Activity:
From the line containing "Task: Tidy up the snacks" through the last line of the records, print every line exactly and nothing more.
╭─ Input data
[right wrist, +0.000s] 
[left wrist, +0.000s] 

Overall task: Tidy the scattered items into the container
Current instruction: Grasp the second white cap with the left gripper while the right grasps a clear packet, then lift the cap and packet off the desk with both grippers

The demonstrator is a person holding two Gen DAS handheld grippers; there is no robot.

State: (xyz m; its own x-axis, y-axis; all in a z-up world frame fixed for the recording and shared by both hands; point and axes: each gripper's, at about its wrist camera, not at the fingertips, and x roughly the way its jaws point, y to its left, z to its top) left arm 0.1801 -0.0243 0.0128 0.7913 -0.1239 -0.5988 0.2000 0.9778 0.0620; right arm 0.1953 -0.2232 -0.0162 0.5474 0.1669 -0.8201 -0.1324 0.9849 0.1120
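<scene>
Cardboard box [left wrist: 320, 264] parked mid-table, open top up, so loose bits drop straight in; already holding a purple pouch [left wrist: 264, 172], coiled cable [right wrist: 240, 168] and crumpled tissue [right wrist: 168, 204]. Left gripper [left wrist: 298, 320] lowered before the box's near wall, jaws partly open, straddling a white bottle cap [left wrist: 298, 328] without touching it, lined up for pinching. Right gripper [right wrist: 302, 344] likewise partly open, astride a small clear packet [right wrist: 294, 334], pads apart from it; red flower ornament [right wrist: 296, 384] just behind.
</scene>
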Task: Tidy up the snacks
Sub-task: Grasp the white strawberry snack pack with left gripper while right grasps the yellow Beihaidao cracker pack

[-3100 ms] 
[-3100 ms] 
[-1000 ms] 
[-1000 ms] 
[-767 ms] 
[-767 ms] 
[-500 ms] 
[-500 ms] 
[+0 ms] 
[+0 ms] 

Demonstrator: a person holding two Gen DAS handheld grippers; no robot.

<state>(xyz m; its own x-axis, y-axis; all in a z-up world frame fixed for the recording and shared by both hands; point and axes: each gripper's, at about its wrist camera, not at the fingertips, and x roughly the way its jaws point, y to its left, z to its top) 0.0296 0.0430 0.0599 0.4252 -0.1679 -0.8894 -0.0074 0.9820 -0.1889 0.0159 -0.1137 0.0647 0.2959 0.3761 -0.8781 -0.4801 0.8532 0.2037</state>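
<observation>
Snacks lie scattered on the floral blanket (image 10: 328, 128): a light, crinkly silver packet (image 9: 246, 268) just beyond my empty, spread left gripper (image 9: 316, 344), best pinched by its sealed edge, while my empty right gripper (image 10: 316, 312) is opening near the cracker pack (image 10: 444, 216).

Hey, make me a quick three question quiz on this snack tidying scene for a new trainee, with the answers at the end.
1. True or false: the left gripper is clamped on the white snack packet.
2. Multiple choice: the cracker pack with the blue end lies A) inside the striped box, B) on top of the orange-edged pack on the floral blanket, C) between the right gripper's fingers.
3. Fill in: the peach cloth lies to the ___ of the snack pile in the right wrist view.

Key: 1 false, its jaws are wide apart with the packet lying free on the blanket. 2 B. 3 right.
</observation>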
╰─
Reply to the exercise:
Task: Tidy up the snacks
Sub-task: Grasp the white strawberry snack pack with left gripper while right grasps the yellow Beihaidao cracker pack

[-3100 ms] 
[-3100 ms] 
[-1000 ms] 
[-1000 ms] 
[-767 ms] 
[-767 ms] 
[-500 ms] 
[-500 ms] 
[+0 ms] 
[+0 ms] 

Demonstrator: a person holding two Gen DAS handheld grippers; no robot.

<state>(xyz m; its own x-axis, y-axis; all in a z-up world frame fixed for the recording and shared by both hands; point and axes: each gripper's, at about its wrist camera, not at the fingertips, and x roughly the way its jaws point, y to its left, z to its top) 0.0296 0.0430 0.0599 0.4252 -0.1679 -0.8894 -0.0074 0.9820 -0.1889 0.0159 -0.1137 0.0647 0.2959 0.3761 -0.8781 -0.4801 0.8532 0.2037</state>
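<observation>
Snacks lie scattered on the floral blanket (image 10: 328, 128): a light, crinkly silver packet (image 9: 246, 268) just beyond my empty, spread left gripper (image 9: 316, 344), best pinched by its sealed edge, while my empty right gripper (image 10: 316, 312) is opening near the cracker pack (image 10: 444, 216).

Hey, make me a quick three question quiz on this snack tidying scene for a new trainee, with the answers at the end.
1. True or false: the left gripper is clamped on the white snack packet.
2. Multiple choice: the cracker pack with the blue end lies A) inside the striped box, B) on top of the orange-edged pack on the floral blanket, C) between the right gripper's fingers.
3. Fill in: the peach cloth lies to the ___ of the snack pile in the right wrist view.

Key: 1 false, its jaws are wide apart with the packet lying free on the blanket. 2 B. 3 right.
</observation>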

No more output is expected.